What the task asks
Restate the data below word for word, omitting pictures.

*** Begin section ***

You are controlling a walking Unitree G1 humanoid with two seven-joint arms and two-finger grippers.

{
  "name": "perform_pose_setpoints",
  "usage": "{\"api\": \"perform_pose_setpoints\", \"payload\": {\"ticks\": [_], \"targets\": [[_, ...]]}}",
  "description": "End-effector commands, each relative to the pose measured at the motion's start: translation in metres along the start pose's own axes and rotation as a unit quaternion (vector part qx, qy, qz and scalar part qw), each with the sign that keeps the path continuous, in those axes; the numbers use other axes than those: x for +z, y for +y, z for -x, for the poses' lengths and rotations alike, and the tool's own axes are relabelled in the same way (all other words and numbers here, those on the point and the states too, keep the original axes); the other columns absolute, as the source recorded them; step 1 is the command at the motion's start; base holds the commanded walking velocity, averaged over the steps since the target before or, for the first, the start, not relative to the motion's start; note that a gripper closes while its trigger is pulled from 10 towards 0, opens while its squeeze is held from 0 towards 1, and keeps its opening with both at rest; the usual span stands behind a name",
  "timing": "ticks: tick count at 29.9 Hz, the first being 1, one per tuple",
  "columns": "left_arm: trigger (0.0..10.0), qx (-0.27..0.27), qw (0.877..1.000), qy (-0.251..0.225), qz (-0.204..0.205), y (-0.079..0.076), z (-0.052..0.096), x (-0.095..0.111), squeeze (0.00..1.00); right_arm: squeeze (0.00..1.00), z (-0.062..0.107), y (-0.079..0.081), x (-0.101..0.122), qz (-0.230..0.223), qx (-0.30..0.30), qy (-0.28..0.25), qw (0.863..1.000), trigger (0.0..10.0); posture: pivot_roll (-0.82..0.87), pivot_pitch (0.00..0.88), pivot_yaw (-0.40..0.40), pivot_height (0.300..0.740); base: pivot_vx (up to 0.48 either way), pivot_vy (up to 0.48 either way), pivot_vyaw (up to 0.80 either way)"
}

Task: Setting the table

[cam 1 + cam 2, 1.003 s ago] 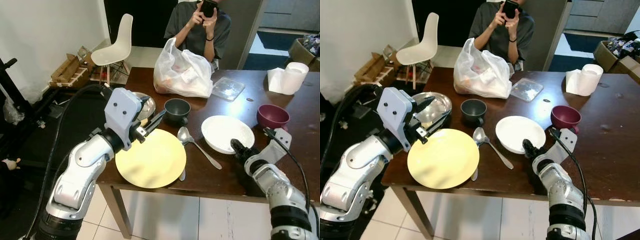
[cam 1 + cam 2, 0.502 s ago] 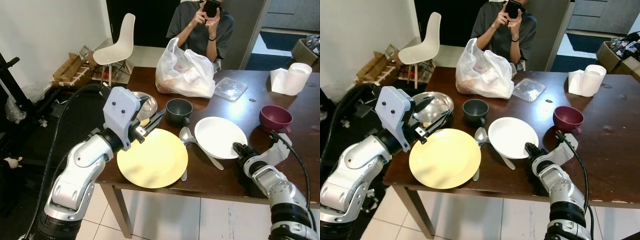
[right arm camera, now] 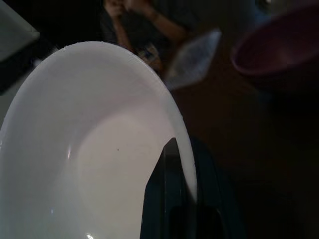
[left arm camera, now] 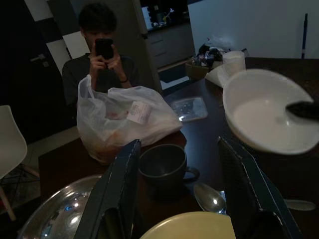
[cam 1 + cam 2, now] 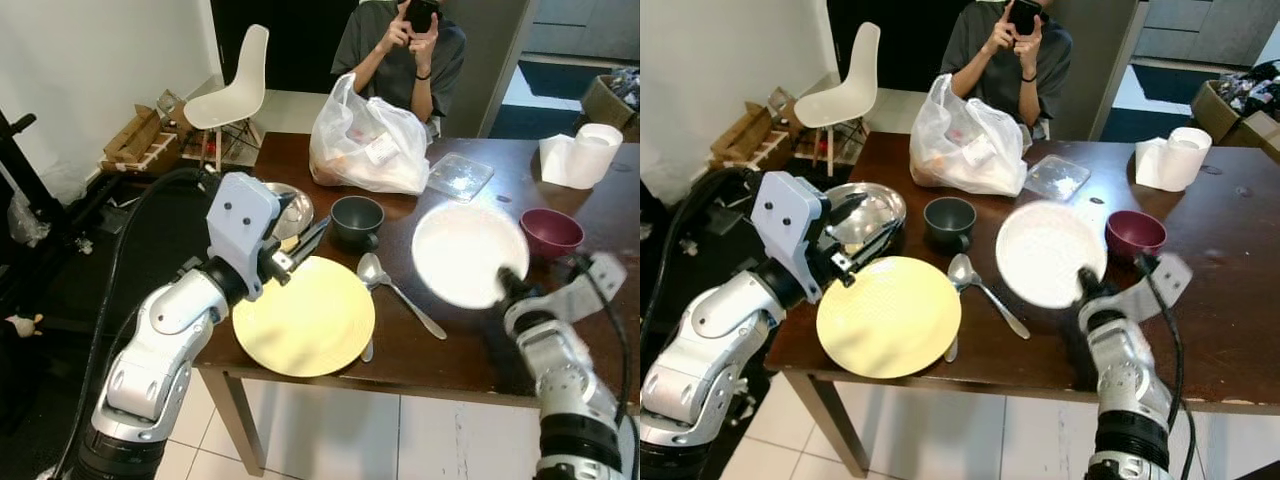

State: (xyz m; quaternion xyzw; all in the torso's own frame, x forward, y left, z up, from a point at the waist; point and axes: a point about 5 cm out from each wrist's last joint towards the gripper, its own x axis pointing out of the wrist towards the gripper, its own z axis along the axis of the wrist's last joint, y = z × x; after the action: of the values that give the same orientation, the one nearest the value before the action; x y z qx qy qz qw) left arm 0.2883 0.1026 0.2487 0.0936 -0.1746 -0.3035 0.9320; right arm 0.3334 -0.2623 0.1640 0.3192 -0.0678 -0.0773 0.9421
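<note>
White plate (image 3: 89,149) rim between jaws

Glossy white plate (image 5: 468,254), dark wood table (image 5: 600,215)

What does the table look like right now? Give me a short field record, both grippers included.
right gripper: shut on the white plate, lifted off the table and tilted
left gripper: open, at the far edge of the yellow plate
spoon: flat, between the plates
dark cup: behind the spoon
maroon bowl: right of the white plate
person: across the table, holding a phone
</note>
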Motion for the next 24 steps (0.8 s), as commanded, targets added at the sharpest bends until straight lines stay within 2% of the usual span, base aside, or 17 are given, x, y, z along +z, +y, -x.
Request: {"api": "perform_pose_setpoints", "payload": {"ticks": [1, 3, 6, 8, 9, 11, 12, 13, 15, 16, 20, 24], "targets": [[10.0, 0.004, 1.000, 0.010, 0.006, 0.002, 0.000, -0.004, 0.00, 0.00, 0.002, 0.005, 0.003, -0.006, 0.008, -0.015, 1.000, 0.0, 0.00, 0.000, 0.106, 0.740, 0.000, 0.000, 0.00], [10.0, 0.016, 1.000, 0.014, 0.011, 0.003, 0.000, -0.006, 0.00, 0.00, 0.003, 0.027, 0.016, 0.003, 0.054, -0.055, 0.997, 0.0, 0.00, 0.000, 0.105, 0.740, 0.000, 0.000, 0.00], [10.0, 0.031, 0.999, 0.023, 0.020, 0.005, 0.001, -0.010, 0.00, 0.00, 0.008, 0.050, 0.017, 0.001, 0.103, -0.067, 0.992, 0.0, 0.00, 0.000, 0.102, 0.740, 0.000, 0.000, 0.00], [10.0, 0.054, 0.997, 0.034, 0.040, 0.006, 0.003, -0.016, 0.00, 0.00, 0.013, 0.064, 0.013, 0.025, 0.136, -0.062, 0.988, 0.0, 0.00, 0.000, 0.101, 0.740, 0.000, 0.000, 0.00], [10.0, 0.064, 0.996, 0.040, 0.049, 0.007, 0.004, -0.019, 0.00, 0.00, 0.015, 0.069, 0.010, 0.032, 0.145, -0.059, 0.987, 10.0, 0.00, 0.000, 0.101, 0.740, 0.000, 0.000, 0.00], [10.0, 0.092, 0.992, 0.058, 0.064, 0.010, 0.009, -0.026, 0.00, 0.00, 0.023, 0.079, -0.002, 0.062, 0.167, -0.045, 0.983, 10.0, 0.00, 0.000, 0.100, 0.740, 0.000, 0.000, 0.00], [10.0, 0.092, 0.992, 0.058, 0.064, 0.010, 0.009, -0.026, 0.00, 0.00, 0.023, 0.079, -0.002, 0.062, 0.167, -0.045, 0.983, 10.0, 0.00, 0.000, 0.100, 0.740, 0.000, 0.000, 0.00], [10.0, 0.113, 0.989, 0.072, 0.067, 0.012, 0.015, -0.032, 0.00, 0.00, 0.029, 0.085, -0.012, 0.079, 0.180, -0.032, 0.980, 10.0, 0.00, 0.000, 0.100, 0.740, 0.000, 0.000, 0.00], [10.0, 0.116, 0.988, 0.074, 0.067, 0.013, 0.016, -0.033, 0.00, 0.00, 0.031, 0.085, -0.014, 0.081, 0.182, -0.030, 0.980, 10.0, 0.00, 0.000, 0.100, 0.740, 0.000, 0.000, 0.00], [10.0, 0.151, 0.982, 0.094, 0.066, 0.018, 0.025, -0.042, 0.00, 0.00, 0.035, 0.087, -0.020, 0.097, 0.184, -0.024, 0.978, 10.0, 0.00, 0.000, 0.099, 0.740, 0.000, 0.000, 0.00], [10.0, 0.201, 0.971, 0.119, 0.058, 0.029, 0.037, -0.052, 0.00, 0.00, 0.037, 0.086, -0.022, 0.107, 0.178, -0.024, 0.978, 10.0, 0.00, 0.000, 0.097, 0.740, 0.000, 0.000, 0.00], [10.0, 0.237, 0.962, 0.128, 0.054, 0.036, 0.043, -0.056, 0.00, 0.00, 0.035, 0.086, -0.020, 0.113, 0.174, -0.024, 0.978, 10.0, 0.00, 0.000, 0.088, 0.740, 0.000, 0.000, 0.00]]}}
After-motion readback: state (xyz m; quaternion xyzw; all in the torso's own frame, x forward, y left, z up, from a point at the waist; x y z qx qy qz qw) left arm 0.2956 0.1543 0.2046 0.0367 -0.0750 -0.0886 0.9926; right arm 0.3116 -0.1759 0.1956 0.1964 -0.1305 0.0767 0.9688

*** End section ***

Solution to the exercise
You are controlling a walking Unitree G1 humanoid with two seven-joint arms and two-finger grippers.

{
  "name": "perform_pose_setpoints",
  "usage": "{\"api\": \"perform_pose_setpoints\", \"payload\": {\"ticks\": [_], \"targets\": [[_, ...]]}}",
  "description": "End-effector commands, each relative to the pose measured at the motion's start: translation in metres along the start pose's own axes and rotation as a unit quaternion (vector part qx, qy, qz and scalar part qw), each with the sign that keeps the path continuous, in those axes; the numbers use other axes than those: x for +z, y for +y, z for -x, for the poses' lengths and rotations alike, and the tool's own axes are relabelled in the same way (all other words and numbers here, those on the point and the states too, keep the original axes); the other columns absolute, as the source recorded them; step 1 is the command at the motion's start; base holds the commanded walking velocity, averaged over the steps since the target before or, for the first, the start, not relative to the motion's start; note that a gripper closes while its trigger is pulled from 10 towards 0, opens while its squeeze is held from 0 towards 1, and keeps its opening with both at rest; the usual span stands behind a name",
  "timing": "ticks: tick count at 29.9 Hz, the first being 1, one per tuple",
  "columns": "left_arm: trigger (0.0..10.0), qx (-0.27..0.27), qw (0.877..1.000), qy (-0.251..0.225), qz (-0.204..0.205), y (-0.079..0.076), z (-0.052..0.096), x (-0.095..0.111), squeeze (0.00..1.00); right_arm: squeeze (0.00..1.00), z (-0.062..0.107), y (-0.079..0.081), x (-0.101..0.122), qz (-0.230..0.223), qx (-0.30..0.30), qy (-0.28..0.25), qw (0.863..1.000), trigger (0.0..10.0); posture: pivot_roll (-0.82..0.87), pivot_pitch (0.00..0.88), pivot_yaw (-0.40..0.40), pivot_height (0.300..0.740); base: pivot_vx (up to 0.48 either way), pivot_vy (up to 0.48 either way), pivot_vyaw (up to 0.80 either way)"
}

Task: Setting the table

[cam 1 + cam 2, 1.003 s ago] 
[cam 1 + cam 2, 0.502 s ago] 
[right arm camera, now] 
[left arm camera, now] 
[cam 1 + cam 2, now] 

State: (xyz m; quaternion xyzw; all in the torso's own frame, x forward, y left, z up, from a point at the waist; point and axes: a point about 5 cm out from each wrist's last joint towards the gripper, its own x axis pointing out of the wrist towards the gripper, its own z axis along the axis of the wrist's last joint, y = z × x; after the action: of the values that give the same orientation, the one nearest the value before the action; x y z qx qy qz qw) left arm 0.2883 0.1026 0.2487 0.0936 -0.1746 -0.3035 0.9320; right arm 0.3334 -0.2623 0.1640 0.3192 -0.0678 -0.0773 0.9421
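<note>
White plate (image 3: 89,149) rim between jaws

Glossy white plate (image 5: 468,254), dark wood table (image 5: 600,215)

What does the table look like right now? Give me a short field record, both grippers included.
right gripper: shut on the white plate, lifted off the table and tilted
left gripper: open, at the far edge of the yellow plate
spoon: flat, between the plates
dark cup: behind the spoon
maroon bowl: right of the white plate
person: across the table, holding a phone
</note>
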Motion for the next 24 steps (0.8 s), as commanded, targets added at the sharpest bends until straight lines stay within 2% of the usual span, base aside, or 17 are given, x, y, z along +z, +y, -x.
Request: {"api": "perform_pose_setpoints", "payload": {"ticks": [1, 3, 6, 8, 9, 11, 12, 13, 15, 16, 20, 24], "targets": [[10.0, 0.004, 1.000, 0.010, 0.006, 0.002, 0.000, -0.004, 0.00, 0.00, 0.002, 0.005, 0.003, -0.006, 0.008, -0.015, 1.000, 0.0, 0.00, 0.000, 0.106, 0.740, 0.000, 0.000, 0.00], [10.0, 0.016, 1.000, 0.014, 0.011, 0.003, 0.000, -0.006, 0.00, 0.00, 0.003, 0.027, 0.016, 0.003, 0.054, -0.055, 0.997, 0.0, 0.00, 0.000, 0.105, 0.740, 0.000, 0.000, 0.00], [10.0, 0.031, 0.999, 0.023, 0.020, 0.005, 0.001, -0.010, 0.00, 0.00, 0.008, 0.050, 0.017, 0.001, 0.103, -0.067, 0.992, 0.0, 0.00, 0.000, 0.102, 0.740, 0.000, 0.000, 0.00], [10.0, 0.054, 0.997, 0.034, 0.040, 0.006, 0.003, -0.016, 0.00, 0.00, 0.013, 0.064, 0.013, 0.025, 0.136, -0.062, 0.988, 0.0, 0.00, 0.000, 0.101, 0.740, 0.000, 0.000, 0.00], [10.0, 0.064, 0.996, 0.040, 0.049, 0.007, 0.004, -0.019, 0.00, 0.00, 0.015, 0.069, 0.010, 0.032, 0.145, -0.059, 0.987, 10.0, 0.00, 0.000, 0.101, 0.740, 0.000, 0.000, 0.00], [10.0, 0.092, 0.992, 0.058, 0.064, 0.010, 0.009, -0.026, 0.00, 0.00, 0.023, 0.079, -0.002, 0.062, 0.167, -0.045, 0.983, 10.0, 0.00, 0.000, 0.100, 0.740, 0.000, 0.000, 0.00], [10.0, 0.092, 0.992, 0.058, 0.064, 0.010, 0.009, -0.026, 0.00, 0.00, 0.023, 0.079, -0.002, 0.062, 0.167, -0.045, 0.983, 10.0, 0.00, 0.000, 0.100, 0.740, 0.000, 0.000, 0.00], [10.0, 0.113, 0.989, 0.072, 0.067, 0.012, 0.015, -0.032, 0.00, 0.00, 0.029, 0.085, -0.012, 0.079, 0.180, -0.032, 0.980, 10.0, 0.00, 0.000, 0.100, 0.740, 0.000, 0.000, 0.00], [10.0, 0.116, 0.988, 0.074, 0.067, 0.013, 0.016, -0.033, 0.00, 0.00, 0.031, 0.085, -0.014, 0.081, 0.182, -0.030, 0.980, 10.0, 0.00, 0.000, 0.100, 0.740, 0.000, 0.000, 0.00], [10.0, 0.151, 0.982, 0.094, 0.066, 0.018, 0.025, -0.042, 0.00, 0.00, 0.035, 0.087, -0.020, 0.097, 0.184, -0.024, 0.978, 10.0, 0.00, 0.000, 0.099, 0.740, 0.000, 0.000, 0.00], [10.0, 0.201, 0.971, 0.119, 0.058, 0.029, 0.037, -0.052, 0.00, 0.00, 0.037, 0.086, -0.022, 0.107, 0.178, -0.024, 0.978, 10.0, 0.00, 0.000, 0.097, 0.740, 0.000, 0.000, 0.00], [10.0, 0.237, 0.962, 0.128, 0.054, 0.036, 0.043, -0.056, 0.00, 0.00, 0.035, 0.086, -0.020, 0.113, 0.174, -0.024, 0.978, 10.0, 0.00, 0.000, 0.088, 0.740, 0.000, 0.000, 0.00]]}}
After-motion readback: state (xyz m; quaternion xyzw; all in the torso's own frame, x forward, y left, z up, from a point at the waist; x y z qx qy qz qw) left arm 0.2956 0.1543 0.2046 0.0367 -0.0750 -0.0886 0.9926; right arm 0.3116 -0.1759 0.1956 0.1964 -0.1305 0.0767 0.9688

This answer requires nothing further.